TASK INSTRUCTIONS
Exactly the lines below starting at the line with "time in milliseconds" and ending at the line with "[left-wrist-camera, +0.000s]" are wanted, with both ends included. Leave out the pictures and add no other lines.

SOURCE DATA
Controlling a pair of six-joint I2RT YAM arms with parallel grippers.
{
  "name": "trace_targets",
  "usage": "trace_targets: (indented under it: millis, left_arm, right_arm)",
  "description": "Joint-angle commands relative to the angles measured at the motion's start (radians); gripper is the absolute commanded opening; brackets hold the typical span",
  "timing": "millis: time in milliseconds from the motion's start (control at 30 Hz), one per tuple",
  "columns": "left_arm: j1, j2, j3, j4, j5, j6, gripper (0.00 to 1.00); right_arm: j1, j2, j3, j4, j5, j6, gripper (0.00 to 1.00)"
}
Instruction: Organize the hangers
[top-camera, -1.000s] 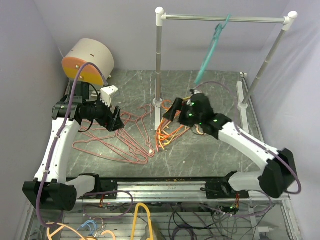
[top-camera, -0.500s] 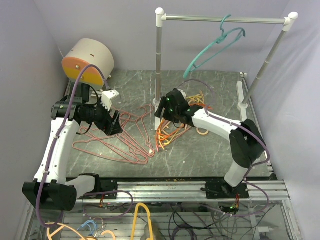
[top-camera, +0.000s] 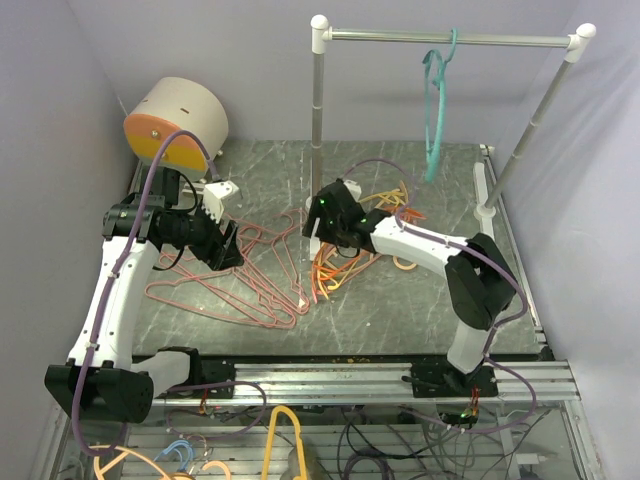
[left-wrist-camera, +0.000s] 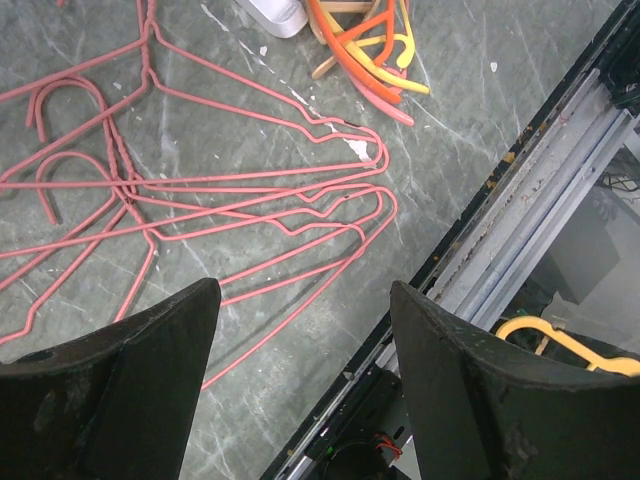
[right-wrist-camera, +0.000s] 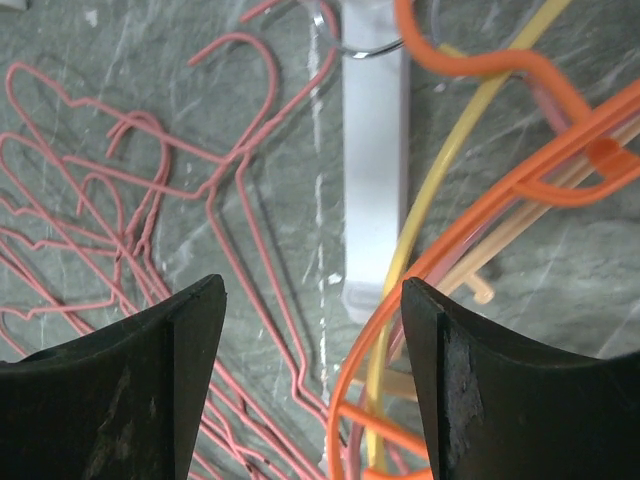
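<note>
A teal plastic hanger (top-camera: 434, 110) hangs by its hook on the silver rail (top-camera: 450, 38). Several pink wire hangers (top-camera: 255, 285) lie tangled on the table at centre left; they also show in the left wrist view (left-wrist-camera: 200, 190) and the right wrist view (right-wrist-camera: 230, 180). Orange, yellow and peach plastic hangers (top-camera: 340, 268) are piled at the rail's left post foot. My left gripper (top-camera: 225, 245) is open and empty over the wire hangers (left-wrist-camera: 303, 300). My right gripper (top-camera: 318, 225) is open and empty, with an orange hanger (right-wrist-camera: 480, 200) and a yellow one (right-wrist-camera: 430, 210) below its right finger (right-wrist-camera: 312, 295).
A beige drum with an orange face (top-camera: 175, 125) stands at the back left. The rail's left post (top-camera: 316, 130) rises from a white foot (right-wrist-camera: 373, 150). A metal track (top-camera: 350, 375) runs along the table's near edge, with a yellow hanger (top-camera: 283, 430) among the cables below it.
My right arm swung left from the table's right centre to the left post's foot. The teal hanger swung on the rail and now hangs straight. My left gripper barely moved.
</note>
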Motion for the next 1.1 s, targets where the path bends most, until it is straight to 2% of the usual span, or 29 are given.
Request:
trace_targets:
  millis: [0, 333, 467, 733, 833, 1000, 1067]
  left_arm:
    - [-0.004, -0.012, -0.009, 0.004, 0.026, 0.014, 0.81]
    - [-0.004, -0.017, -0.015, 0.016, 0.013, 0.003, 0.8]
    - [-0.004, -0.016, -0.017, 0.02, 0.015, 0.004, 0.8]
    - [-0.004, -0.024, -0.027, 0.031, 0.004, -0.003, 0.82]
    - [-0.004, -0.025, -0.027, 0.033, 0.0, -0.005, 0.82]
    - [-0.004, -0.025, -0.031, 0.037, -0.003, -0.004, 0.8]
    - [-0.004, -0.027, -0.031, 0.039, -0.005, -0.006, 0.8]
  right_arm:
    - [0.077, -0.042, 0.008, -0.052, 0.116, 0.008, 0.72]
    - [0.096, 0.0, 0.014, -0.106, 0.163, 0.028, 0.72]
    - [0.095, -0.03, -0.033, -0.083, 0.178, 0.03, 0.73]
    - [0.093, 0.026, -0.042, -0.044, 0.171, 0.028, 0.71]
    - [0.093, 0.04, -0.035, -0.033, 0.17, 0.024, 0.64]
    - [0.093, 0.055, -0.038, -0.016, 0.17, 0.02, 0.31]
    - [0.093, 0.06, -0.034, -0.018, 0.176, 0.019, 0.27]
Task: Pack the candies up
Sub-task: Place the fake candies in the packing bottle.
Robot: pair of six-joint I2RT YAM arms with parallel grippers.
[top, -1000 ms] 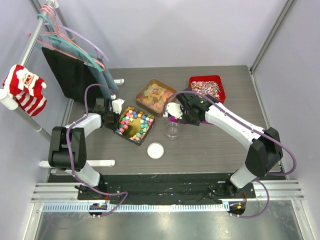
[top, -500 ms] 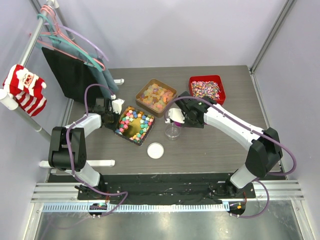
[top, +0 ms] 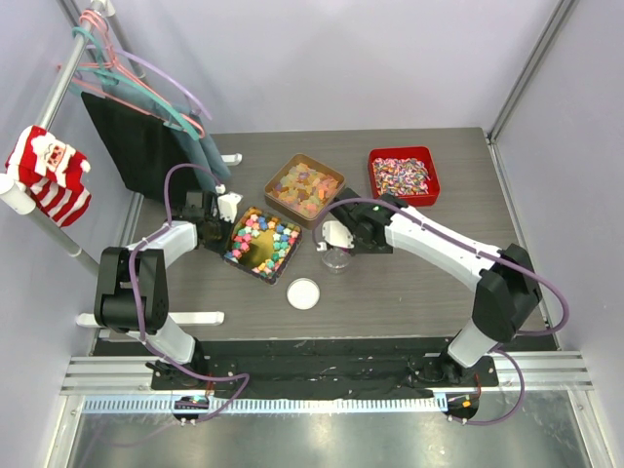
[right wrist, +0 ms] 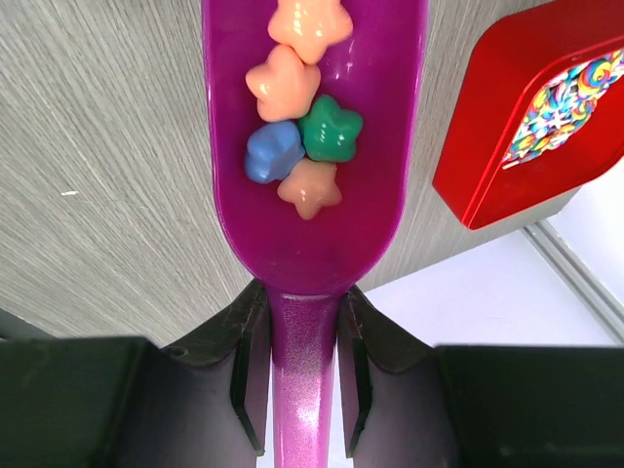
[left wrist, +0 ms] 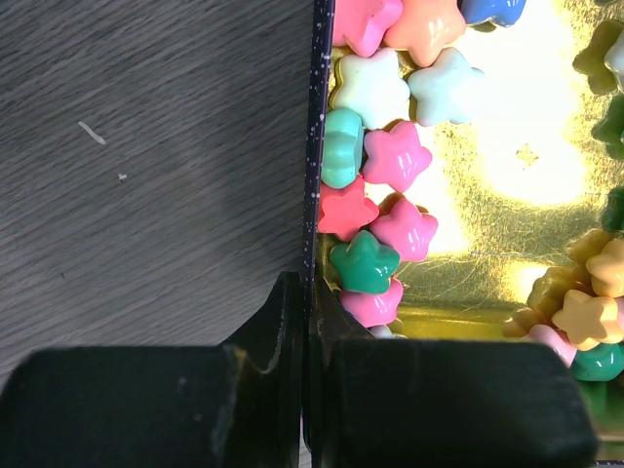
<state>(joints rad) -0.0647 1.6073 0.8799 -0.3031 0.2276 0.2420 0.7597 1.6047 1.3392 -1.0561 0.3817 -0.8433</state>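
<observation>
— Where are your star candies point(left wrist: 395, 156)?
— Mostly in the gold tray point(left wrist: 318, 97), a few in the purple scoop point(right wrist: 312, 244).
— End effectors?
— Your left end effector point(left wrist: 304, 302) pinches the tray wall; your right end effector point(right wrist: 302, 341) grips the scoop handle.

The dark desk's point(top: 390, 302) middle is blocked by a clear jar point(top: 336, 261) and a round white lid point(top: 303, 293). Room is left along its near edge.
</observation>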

RESULT OF THE EXERCISE
  "timing": "millis: time in milliseconds from the motion's start (control at 30 Hz), one per tuple",
  "columns": "left_arm: j1, j2, j3, j4, j5, j6, gripper (0.00 to 1.00); right_arm: j1, j2, j3, j4, j5, j6, gripper (0.00 to 1.00)"
}
Instruction: Organize the hangers
[top-camera, -1.000s] 
[top-camera, -0.500s] 
[top-camera, +0.000s] 
[left-wrist-camera, +0.000s] 

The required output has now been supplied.